Stephen Frost <sfrost@snowman.net> writes:
> * Tom Lane (tgl@sss.pgh.pa.us) wrote:
>> The general plan in the has_foo_privilege functions is to throw errors for
>> failing name-based lookups, but return null for failing numerically-based
>> lookups (object OID or column number). I'm inclined to think we should
>> stick to that. In the case at hand, we'd be supporting queries that
>> iterate over pg_attribute, but they'd have to pass attnum not attname
>> to avoid snapshot-skew failures. That's a bit annoying, but not throwing
>> error for a typo'ed name is annoying to a different and probably larger
>> set of users.
> ... and what's going to happen when they pass in a dropped column,
> either via number or name?
Well, it'll have to fail for the name case, but not for the attnum case.
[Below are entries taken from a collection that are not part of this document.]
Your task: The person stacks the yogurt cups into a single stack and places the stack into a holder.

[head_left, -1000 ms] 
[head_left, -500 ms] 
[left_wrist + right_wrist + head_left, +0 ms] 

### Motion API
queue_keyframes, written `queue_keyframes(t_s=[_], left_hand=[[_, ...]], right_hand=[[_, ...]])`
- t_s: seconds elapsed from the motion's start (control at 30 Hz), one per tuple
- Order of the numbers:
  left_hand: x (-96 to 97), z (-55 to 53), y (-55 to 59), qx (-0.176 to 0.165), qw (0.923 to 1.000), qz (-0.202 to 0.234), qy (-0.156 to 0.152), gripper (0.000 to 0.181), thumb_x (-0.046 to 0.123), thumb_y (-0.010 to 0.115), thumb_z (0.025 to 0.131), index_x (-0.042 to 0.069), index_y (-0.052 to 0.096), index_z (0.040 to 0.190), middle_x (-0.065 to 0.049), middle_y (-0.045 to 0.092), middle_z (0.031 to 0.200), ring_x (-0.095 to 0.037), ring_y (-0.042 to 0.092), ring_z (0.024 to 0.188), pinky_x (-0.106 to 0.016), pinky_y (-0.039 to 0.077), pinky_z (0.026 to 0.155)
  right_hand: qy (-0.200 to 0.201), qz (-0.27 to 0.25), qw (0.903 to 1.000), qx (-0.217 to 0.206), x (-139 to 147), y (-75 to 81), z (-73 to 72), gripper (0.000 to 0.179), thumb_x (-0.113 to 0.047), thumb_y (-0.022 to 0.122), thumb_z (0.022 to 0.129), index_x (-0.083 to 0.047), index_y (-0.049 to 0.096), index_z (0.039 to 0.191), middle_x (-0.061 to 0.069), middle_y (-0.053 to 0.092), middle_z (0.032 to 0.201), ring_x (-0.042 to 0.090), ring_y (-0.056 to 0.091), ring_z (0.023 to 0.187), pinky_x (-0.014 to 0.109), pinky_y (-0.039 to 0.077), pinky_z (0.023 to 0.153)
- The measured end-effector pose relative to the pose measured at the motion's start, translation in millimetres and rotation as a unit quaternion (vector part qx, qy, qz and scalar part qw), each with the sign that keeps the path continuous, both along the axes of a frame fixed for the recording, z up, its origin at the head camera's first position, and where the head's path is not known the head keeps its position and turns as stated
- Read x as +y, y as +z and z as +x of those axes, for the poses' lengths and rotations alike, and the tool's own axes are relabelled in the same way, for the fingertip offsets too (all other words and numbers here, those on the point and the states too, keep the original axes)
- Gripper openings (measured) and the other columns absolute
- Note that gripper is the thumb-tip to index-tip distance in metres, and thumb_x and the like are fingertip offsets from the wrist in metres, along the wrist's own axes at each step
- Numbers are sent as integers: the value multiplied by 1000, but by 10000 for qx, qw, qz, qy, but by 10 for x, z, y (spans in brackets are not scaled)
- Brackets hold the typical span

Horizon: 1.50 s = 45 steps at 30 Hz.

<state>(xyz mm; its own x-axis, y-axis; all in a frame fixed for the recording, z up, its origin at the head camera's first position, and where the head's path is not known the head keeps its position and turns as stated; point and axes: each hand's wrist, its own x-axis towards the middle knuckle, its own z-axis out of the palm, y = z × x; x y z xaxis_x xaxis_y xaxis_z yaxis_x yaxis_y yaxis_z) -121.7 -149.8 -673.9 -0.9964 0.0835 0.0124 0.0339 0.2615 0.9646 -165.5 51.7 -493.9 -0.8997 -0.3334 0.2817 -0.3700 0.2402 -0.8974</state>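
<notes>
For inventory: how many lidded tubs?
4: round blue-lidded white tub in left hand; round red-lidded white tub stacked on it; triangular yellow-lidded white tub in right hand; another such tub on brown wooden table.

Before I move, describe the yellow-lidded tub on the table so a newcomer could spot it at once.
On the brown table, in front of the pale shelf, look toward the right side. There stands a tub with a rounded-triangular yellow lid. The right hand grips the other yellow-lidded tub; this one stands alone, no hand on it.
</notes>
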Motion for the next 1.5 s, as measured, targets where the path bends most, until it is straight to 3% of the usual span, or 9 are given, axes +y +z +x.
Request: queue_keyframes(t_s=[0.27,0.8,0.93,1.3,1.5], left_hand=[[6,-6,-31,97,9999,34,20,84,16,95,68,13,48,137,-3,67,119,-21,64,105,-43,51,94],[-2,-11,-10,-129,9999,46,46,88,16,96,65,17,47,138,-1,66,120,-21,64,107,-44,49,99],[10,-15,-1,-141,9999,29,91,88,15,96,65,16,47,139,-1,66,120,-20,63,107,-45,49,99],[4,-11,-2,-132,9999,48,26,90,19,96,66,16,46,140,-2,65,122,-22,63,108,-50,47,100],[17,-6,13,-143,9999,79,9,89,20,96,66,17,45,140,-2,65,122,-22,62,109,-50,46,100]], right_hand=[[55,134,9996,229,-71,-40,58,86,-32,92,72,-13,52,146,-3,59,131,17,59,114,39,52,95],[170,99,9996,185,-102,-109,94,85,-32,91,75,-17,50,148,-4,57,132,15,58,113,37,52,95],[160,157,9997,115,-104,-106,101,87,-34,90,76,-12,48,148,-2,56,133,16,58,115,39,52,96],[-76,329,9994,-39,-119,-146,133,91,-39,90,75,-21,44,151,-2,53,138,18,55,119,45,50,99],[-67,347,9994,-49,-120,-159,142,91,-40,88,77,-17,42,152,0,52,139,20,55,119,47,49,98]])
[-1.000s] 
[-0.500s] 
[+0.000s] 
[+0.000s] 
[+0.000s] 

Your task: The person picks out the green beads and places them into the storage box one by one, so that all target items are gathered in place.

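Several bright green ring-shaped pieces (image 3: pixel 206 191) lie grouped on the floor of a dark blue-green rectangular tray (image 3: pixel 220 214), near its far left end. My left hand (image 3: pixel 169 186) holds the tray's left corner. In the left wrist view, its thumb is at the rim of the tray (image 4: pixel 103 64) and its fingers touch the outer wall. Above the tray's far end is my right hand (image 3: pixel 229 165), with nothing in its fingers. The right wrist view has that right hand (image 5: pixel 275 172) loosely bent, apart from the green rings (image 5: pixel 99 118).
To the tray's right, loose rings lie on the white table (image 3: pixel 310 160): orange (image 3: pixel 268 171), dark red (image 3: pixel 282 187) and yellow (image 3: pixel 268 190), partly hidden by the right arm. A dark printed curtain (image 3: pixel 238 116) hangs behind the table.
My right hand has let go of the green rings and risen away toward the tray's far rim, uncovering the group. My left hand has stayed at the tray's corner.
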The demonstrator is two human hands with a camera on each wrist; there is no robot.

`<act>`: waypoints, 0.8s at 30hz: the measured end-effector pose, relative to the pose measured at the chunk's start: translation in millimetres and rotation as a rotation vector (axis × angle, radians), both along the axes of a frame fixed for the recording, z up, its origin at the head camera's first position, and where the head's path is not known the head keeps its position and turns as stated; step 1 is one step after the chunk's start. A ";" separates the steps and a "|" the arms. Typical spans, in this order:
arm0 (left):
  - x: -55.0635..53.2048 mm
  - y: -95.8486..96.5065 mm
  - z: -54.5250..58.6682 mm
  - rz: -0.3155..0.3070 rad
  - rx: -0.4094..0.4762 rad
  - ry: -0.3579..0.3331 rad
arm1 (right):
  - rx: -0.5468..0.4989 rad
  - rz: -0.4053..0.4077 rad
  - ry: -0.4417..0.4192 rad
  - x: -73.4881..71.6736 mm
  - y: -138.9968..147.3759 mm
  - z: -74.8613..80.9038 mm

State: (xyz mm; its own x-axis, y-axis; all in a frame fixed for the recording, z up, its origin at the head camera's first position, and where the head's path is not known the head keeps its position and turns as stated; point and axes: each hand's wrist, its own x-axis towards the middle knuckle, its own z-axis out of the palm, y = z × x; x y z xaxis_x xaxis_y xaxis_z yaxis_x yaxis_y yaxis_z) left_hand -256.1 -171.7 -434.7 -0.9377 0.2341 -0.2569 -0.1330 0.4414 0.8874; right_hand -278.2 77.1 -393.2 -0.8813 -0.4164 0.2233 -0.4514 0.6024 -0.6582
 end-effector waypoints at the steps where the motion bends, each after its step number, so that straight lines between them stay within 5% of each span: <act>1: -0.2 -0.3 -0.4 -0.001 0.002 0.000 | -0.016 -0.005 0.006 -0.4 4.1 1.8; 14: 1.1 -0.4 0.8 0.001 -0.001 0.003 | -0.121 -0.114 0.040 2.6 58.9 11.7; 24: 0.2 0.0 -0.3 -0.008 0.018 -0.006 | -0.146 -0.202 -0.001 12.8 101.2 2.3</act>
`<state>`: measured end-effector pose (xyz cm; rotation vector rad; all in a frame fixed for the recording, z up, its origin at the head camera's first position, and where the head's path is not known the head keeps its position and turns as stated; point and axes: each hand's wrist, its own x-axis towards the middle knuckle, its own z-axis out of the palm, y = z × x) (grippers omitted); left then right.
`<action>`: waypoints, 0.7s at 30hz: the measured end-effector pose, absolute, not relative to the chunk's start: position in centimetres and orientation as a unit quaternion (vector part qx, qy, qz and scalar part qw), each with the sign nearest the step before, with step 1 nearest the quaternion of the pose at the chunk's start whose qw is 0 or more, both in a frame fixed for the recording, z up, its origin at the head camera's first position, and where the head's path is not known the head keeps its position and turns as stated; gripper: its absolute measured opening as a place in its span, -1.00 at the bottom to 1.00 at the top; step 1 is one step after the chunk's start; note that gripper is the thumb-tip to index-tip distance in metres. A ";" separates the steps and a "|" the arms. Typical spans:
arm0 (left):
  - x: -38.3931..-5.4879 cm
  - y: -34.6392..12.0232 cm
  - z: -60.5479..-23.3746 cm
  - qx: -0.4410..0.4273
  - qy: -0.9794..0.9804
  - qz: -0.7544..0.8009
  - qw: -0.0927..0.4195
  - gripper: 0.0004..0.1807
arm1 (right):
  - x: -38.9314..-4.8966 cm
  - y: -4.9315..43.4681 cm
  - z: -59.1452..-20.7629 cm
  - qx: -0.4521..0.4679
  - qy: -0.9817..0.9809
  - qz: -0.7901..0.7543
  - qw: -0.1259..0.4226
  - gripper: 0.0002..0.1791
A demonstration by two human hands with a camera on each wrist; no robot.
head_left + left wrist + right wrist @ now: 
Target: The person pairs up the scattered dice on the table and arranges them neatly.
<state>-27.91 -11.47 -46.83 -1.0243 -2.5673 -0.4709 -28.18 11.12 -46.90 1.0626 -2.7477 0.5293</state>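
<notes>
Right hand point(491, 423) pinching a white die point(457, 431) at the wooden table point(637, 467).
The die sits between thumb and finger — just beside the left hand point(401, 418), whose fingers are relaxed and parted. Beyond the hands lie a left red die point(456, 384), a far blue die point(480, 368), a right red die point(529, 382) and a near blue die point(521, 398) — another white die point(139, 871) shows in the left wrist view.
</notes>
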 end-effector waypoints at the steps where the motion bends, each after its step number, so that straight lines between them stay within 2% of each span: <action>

> I don't have an issue with throwing a failure for name-based lookups but
> returning null for failing numerically-based lookups, but I don't really
> want us throwing errors on dropped columns. I would think we'd return
> null in that case.
You can't have it both ways. Either you throw an error if the name's
not there, or you don't.
> In particular, I can see this function being used in
> a where clause across pg_attribute.
As said above, it can work as long as you use attnum not attname.
I don't think this is really so different from iterating across
pg_class (or any other catalog) and passing relname instead of OID.